* [YOUR ASSIGNMENT]:
All that is needed is the listing, transcribed exactly and in full.
═════ STORED DATA
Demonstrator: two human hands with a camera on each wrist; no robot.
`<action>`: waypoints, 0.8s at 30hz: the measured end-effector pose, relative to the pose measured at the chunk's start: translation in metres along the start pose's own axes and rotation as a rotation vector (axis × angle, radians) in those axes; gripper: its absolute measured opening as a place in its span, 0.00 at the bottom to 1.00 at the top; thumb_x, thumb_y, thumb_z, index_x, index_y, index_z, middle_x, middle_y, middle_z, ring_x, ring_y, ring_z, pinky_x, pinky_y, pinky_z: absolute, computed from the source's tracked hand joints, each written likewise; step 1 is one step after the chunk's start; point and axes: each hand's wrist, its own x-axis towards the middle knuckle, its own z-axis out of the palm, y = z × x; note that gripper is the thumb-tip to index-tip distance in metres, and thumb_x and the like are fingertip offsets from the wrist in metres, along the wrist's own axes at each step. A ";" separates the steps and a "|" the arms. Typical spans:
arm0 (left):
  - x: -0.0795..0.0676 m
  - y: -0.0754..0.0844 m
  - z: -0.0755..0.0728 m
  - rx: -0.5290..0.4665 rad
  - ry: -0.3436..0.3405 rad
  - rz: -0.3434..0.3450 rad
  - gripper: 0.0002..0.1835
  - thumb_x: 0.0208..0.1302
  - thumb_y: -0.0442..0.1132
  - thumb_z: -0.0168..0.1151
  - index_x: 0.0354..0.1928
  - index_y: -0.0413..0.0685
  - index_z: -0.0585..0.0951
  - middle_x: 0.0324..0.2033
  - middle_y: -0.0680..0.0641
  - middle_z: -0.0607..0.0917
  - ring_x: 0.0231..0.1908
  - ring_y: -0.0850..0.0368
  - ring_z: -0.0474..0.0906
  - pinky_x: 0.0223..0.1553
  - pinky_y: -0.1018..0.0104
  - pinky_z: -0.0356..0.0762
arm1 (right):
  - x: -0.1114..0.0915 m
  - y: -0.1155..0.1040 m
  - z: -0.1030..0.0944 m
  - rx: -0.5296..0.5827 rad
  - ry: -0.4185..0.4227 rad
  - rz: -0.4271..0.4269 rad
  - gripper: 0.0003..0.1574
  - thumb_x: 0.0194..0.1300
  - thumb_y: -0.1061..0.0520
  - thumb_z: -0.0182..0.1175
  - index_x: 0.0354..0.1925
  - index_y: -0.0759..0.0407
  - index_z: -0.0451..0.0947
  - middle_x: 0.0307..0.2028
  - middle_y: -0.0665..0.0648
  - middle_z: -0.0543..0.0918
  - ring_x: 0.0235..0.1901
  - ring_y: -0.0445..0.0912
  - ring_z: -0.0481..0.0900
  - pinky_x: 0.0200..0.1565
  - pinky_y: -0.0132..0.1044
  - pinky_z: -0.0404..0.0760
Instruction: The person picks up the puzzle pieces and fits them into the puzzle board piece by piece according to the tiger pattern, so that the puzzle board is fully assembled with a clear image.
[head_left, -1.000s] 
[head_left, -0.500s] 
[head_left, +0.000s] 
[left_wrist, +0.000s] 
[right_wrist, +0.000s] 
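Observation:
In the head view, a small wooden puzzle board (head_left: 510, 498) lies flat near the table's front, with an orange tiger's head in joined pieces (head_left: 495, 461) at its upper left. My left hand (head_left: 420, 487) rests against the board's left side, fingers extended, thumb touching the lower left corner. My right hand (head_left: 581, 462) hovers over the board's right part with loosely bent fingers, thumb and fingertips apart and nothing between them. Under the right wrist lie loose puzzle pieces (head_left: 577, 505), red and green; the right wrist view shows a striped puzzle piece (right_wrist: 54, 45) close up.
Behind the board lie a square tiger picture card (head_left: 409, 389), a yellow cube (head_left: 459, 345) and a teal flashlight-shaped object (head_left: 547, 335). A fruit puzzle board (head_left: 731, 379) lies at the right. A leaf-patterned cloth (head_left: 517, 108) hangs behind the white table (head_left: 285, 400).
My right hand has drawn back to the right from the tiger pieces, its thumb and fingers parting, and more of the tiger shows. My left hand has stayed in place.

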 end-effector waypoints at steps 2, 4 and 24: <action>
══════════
* [TASK RESULT]:
Demonstrator: two human hands with a camera on each wrist; no robot.
`<action>`: waypoints, 0.8s at 30hz: the measured end-effector pose, relative to the pose measured at the chunk's start: translation in metres along the start pose's own axes and rotation as a rotation vector (axis × angle, radians) in those axes; gripper: its absolute measured opening as a place in its span, 0.00 at the bottom to 1.00 at the top; thumb_x, thumb_y, thumb_z, index_x, index_y, index_z, middle_x, middle_y, middle_z, ring_x, ring_y, ring_z, pinky_x, pinky_y, pinky_z: absolute, computed from the source's tracked hand joints, each written likewise; step 1 is one step after the chunk's start; point and axes: each hand's wrist, its own x-axis towards the middle knuckle, its own z-axis out of the palm, y = z × x; note that gripper is the thumb-tip to index-tip distance in metres, and thumb_x and the like are fingertip offsets from the wrist in metres, along the wrist's own axes at each step. A ";" separates the steps and a "|" the arms. Typical spans:
arm0 (left):
  - x: -0.0795..0.0676 m
  - y: -0.0754..0.0844 m
  - z: -0.0755..0.0728 m
  - rx: -0.5290..0.4665 rad
  - ry: -0.3436..0.3405 rad
  - rz: -0.3434..0.3450 rad
  - gripper: 0.0002..0.1835
  - thumb_x: 0.0208..0.1302
  - thumb_y: -0.0442..0.1132
  - thumb_z: -0.0168..0.1151
  - index_x: 0.0354..0.1928
  - index_y: -0.0413..0.0685
  - index_z: -0.0585..0.0951
  - middle_x: 0.0324..0.2033
  - middle_y: -0.0680..0.0641
  - middle_z: -0.0607..0.0917
  - ring_x: 0.0231..0.1908
  - ring_y: -0.0850..0.0368
  - ring_z: -0.0474..0.0906
  - pinky_x: 0.0223..0.1553
  - pinky_y: -0.1018..0.0104
  - pinky_z: -0.0356..0.0762
arm1 (right):
  - x: -0.1114..0.0915 m
  - y: -0.1155..0.1040 m
  - z: -0.1030..0.0944 m
  - rx: -0.5296..0.5827 rad
  - ry: -0.4185..0.4227 rad
  - rz: -0.4271..0.4269 rad
  - gripper: 0.0003..0.1574
  - thumb_x: 0.0194..0.1300
  - thumb_y: -0.1061..0.0520
  - thumb_z: -0.0182..0.1175
  - index_x: 0.0354..0.1925
  - index_y: -0.0759..0.0407
  - index_z: -0.0451..0.0947
  - middle_x: 0.0307..0.2028
  - middle_y: -0.0665..0.0648
  - middle_z: -0.0543..0.0918
  - ring_x: 0.0235..0.1901
  - ring_y: -0.0445..0.0912
  - ring_z: -0.0481..0.0900
  - pinky_x: 0.0200..0.1565
  - pinky_y: -0.0132..0.1044
  - pinky_z: -0.0404..0.0760
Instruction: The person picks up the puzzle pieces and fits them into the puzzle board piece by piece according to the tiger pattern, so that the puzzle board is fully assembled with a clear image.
[head_left, -1.000s] 
[head_left, -0.500s] 
[head_left, +0.000s] 
[left_wrist, +0.000s] 
[right_wrist, +0.000s] 
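Observation:
In the head view, a small wooden puzzle board (head_left: 510, 498) lies flat near the table's front, with an orange tiger's head in joined pieces (head_left: 495, 461) at its upper left. My left hand (head_left: 420, 487) rests against the board's left side, fingers extended, thumb touching the lower left corner. My right hand (head_left: 581, 462) hovers over the board's right part with loosely bent fingers, thumb and fingertips apart and nothing between them. Under the right wrist lie loose puzzle pieces (head_left: 577, 505), red and green; the right wrist view shows a striped puzzle piece (right_wrist: 54, 45) close up.
Behind the board lie a square tiger picture card (head_left: 409, 389), a yellow cube (head_left: 459, 345) and a teal flashlight-shaped object (head_left: 547, 335). A fruit puzzle board (head_left: 731, 379) lies at the right. A leaf-patterned cloth (head_left: 517, 108) hangs behind the white table (head_left: 285, 400).
My right hand has drawn back to the right from the tiger pieces, its thumb and fingers parting, and more of the tiger shows. My left hand has stayed in place.
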
 end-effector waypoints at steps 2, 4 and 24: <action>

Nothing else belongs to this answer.